Task to carry out
Look through the data below, tally the lines where "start" occurs, and write the total alone.

Data block
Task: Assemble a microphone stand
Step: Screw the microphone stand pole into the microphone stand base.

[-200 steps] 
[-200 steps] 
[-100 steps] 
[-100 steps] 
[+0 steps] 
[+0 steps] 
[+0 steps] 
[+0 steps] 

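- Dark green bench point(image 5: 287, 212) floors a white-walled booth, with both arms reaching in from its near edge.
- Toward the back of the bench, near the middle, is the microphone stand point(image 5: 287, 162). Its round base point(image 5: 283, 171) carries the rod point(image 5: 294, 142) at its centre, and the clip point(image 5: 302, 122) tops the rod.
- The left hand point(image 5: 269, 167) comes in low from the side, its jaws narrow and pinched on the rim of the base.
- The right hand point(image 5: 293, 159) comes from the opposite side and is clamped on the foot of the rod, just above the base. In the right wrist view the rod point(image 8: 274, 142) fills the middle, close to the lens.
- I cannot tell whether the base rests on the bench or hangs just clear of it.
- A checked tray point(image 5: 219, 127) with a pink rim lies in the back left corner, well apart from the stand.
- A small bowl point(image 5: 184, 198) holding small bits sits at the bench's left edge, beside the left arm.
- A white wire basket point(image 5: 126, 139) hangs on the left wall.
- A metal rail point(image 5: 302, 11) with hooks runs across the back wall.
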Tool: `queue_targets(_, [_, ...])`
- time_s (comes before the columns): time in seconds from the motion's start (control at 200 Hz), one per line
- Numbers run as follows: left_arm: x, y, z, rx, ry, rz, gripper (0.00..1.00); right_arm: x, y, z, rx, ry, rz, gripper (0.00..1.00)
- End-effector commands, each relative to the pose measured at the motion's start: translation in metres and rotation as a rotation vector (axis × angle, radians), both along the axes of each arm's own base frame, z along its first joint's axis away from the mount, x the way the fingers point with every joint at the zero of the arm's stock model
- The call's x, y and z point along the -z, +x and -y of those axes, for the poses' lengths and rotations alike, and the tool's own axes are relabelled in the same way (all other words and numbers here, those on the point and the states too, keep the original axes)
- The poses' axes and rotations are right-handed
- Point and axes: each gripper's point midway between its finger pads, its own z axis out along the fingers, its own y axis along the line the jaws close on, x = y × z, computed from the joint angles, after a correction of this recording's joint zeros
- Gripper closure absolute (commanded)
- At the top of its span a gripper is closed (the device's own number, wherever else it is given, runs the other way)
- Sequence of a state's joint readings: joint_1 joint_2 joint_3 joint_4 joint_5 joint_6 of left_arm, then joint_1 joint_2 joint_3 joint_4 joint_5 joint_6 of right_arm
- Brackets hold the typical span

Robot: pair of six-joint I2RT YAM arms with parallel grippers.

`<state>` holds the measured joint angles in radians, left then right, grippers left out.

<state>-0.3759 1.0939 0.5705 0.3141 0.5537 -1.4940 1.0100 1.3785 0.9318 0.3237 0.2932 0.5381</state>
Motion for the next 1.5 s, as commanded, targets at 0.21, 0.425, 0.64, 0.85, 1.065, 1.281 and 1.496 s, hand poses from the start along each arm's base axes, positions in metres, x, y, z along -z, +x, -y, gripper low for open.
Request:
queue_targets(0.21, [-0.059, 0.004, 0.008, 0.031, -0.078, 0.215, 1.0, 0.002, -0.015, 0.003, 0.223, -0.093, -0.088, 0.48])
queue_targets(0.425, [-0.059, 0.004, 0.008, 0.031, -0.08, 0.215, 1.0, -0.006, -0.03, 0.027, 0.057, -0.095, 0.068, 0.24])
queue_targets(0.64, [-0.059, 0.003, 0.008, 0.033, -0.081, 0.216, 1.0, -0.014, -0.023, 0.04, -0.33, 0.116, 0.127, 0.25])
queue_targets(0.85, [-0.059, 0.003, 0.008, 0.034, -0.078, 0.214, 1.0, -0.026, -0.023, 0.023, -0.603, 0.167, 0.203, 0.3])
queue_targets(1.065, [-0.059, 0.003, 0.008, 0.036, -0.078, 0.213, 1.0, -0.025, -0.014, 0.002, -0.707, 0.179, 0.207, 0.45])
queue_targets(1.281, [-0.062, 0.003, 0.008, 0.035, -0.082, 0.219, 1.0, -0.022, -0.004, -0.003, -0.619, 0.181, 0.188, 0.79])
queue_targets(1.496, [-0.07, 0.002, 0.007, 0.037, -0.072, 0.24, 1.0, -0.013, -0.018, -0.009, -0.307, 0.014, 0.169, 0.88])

Exercise solution
3